El Taoísta Blanco y Negro inmediatamente convocó el Salón de las Almas. Todos los botines de la batalla del Templo de los Huesos Divinos estaban almacenados en el pequeño mundo dentro del salón. Al entrar en el Salón de las Almas, Zhang Ruochen vio un árbol madre de Sangre de Larga Vida.
Este árbol madre no se sabía cuántos Eones había crecido. El diámetro del tronco era de quince kilómetros, y sus ramas y hojas podían cubrir un planeta pequeño.
"Este es el árbol madre de Sangre de Larga Vida de la Tribu del Cielo Sangriento del Clan de Sangre Inmortal. Fue extorsionado por el Sacerdote del Juicio Final Jin Chang Feng, y el Gran Jefe de la Tribu del Cielo Sangriento ni siquiera se atrevió a quejarse."
"Señor Celestial, mira esto. Es el artefacto sagrado que guarda el Salón de los Cien Asesinatos de la Tribu Asura, el Cuchillo del Mar de Sangre y la Calamidad Terrenal. Fue arrebatado por el Sacerdote del Juicio Final Qin Zhan. Además, por viejos rencores, destruyó el Salón de los Cien Asesinatos. No sé cuántos cultivadores de la Tribu Asura cayeron en esa batalla."
"Muchos de estos Sacerdotes del Juicio Final tienen una psicología de odio al mundo, por eso se unieron al Reino Celestial Eterno. Con un respaldo, obtuvieron poder y pudieron vengarse a su antojo, satisfaciendo sus deseos internos. Que este anciano los haya matado es enteramente culpa suya."
"Se puede decir que el Verdadero Gobernante Eterno, para no exponer el verdadero poder del Reino Divino y para tener gente disponible, acepta a cualquiera y usa a cualquiera. ¿Acaso una persona así tiene realmente una virtud tan elevada?"
"Por supuesto, entre los Sacerdotes del Juicio Final también hay una minoría que realmente cree en el Verdadero Gobernante Eterno, pensando que solo él puede guiar a los innumerables seres del universo para resistir la Gran Calamidad."
"Como Progenitor del Poder Espiritual, hacer que los cultivadores tengan fe en él y lo sigan sinceramente es sin duda algo fácil."
Zhang Ruochen no hizo comentarios. Al ver la Bandera de las Almas colocada en el salón, dirigió su mirada hacia el Taoísta Blanco y Negro.
"El Señor Fantasma la devolvió voluntariamente. Es bastante sensato. Este anciano le perdonó la vida."

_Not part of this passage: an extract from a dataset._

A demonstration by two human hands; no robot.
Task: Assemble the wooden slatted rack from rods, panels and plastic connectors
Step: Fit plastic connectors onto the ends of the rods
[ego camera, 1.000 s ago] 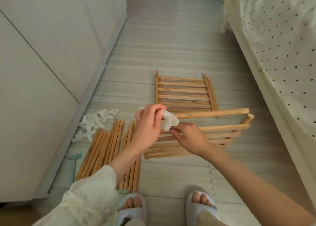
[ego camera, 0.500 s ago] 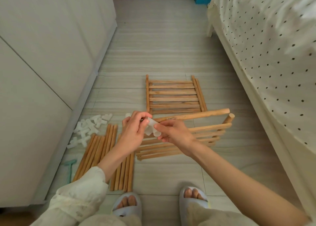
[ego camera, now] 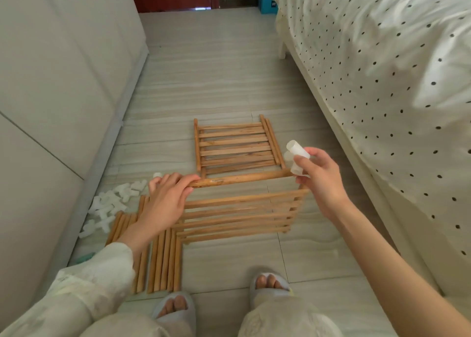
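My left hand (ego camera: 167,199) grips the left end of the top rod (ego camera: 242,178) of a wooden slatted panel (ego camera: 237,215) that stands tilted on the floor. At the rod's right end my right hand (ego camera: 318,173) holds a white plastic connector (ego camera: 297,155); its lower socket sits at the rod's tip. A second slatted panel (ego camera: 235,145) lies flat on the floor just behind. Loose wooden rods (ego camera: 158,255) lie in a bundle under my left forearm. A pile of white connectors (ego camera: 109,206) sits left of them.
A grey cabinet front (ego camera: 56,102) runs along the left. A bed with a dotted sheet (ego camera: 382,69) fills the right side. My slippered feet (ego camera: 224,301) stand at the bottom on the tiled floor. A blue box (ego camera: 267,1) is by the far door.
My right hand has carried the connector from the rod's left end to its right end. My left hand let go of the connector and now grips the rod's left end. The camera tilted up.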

El Taoísta Blanco y Negro añadió inmediatamente: "Señor Celestial, nuestra primera prioridad ahora es encontrar al fugitivo Murong Dui Ji y matarlo. Sugiero que ataquemos a la Familia Murong."
Zhang Ruochen levantó la mano, haciendo un gesto de detención: "¡No se puede!"
El Segundo de Xuan Yuan miró al Taoísta Blanco y Negro con desdén: "Murong Dui Ji es Murong Dui Ji, la Familia Murong es la Familia Murong. La compasión de Buda, ¿cómo podríamos dañar a los inocentes?"
El Taoísta Blanco y Negro perdió su temperamento por un momento, y pensó para sus adentros: ya has levantado el cuchillo de la matanza, ¿y todavía hablas de la compasión de Buda?
Zhang Ruochen vio a través de los pensamientos internos del Taoísta Blanco y Negro y dijo: "No nos etiquetamos como sagrados y grandiosos. Todo es para lograr el objetivo. Murong Dui Ji ya ha sido afectado por la Maldición de la Marchitez Mortal. En poco tiempo, no se atreverá a aparecer. Está medio lisiado. Nuestro objetivo ya se ha cumplido."
"Primero vayamos al Palacio Celestial. Es hora de ver a Xuan Yuan Tai Zhen y al Señor Divino del Progenitor Emperador."
Al escuchar esto, el rostro de Zhuo Wen Zhen cambió drásticamente.